Exercise aim:
Repeat the data. Keep each line identical.

Exercise data:
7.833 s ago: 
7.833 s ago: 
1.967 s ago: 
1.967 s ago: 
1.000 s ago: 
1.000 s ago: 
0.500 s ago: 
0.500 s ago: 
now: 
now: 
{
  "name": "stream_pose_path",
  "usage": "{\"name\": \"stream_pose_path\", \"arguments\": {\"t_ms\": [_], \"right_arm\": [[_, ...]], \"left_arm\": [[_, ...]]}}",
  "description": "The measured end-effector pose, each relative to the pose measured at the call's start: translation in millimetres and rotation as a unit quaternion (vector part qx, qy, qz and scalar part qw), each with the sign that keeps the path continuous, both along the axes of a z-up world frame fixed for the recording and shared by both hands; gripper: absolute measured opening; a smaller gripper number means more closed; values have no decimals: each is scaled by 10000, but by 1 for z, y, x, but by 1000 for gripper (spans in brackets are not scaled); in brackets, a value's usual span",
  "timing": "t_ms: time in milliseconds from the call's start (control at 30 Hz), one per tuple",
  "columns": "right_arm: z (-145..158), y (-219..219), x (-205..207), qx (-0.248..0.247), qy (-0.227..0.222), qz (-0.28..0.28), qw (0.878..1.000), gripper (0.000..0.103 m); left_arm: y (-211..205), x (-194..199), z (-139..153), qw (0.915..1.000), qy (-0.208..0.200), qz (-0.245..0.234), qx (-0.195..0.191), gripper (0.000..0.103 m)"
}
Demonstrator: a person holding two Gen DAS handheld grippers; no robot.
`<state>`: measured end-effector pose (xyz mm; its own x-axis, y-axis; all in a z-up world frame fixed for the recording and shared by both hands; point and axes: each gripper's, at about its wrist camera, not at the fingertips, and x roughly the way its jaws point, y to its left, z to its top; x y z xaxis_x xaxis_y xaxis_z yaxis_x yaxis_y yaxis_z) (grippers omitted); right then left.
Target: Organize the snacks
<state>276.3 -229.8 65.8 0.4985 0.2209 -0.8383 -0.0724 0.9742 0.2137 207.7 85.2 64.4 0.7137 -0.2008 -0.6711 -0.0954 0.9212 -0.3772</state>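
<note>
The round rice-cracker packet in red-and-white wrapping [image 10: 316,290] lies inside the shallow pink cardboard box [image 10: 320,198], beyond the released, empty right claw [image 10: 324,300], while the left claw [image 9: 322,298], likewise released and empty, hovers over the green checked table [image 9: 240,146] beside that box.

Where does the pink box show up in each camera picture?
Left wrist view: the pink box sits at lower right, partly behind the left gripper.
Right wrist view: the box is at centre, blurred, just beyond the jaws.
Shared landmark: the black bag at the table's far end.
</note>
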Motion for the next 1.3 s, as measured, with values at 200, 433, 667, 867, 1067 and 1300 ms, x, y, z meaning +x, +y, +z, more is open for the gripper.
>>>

Task answer:
7.833 s ago: 
7.833 s ago: 
1.967 s ago: 
1.967 s ago: 
1.000 s ago: 
1.000 s ago: 
0.500 s ago: 
0.500 s ago: 
now: 
now: 
{
  "name": "stream_pose_path",
  "usage": "{\"name\": \"stream_pose_path\", \"arguments\": {\"t_ms\": [_], \"right_arm\": [[_, ...]], \"left_arm\": [[_, ...]]}}",
  "description": "The measured end-effector pose, each relative to the pose measured at the call's start: translation in millimetres and rotation as a unit quaternion (vector part qx, qy, qz and scalar part qw), each with the sign that keeps the path continuous, both along the axes of a z-up world frame fixed for the recording and shared by both hands; gripper: absolute measured opening; a smaller gripper number means more closed; values have no decimals: each is scaled by 10000, but by 1 for z, y, x, but by 1000 for gripper (spans in brackets are not scaled); in brackets, a value's usual span",
  "timing": "t_ms: time in milliseconds from the call's start (control at 30 Hz), one per tuple",
  "columns": "right_arm: z (-145..158), y (-219..219), x (-205..207), qx (-0.248..0.247), qy (-0.227..0.222), qz (-0.28..0.28), qw (0.878..1.000), gripper (0.000..0.103 m); left_arm: y (-211..205), x (-194..199), z (-139..153), qw (0.915..1.000), qy (-0.208..0.200), qz (-0.245..0.234), qx (-0.195..0.191), gripper (0.000..0.103 m)"
}
Demonstrator: a person holding two Gen DAS handheld grippers; no robot.
`<state>`: measured end-effector pose (xyz mm; its own x-axis, y-axis; all in a z-up world frame fixed for the recording and shared by both hands; point and axes: each gripper's, at about its wrist camera, not at the fingertips, and x roughly the way its jaws point, y to its left, z to its top; x y z xaxis_x xaxis_y xaxis_z yaxis_x yaxis_y yaxis_z) (grippers omitted); right then left.
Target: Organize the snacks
<state>276.3 -229.8 65.8 0.4985 0.2209 -0.8383 -0.0724 0.9742 0.2137 207.7 85.2 64.4 0.7137 -0.2008 -0.6711 -0.0954 0.9212 -0.3772</state>
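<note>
The round rice-cracker packet in red-and-white wrapping [image 10: 316,290] lies inside the shallow pink cardboard box [image 10: 320,198], beyond the released, empty right claw [image 10: 324,300], while the left claw [image 9: 322,298], likewise released and empty, hovers over the green checked table [image 9: 240,146] beside that box.

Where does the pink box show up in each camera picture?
Left wrist view: the pink box sits at lower right, partly behind the left gripper.
Right wrist view: the box is at centre, blurred, just beyond the jaws.
Shared landmark: the black bag at the table's far end.
</note>
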Motion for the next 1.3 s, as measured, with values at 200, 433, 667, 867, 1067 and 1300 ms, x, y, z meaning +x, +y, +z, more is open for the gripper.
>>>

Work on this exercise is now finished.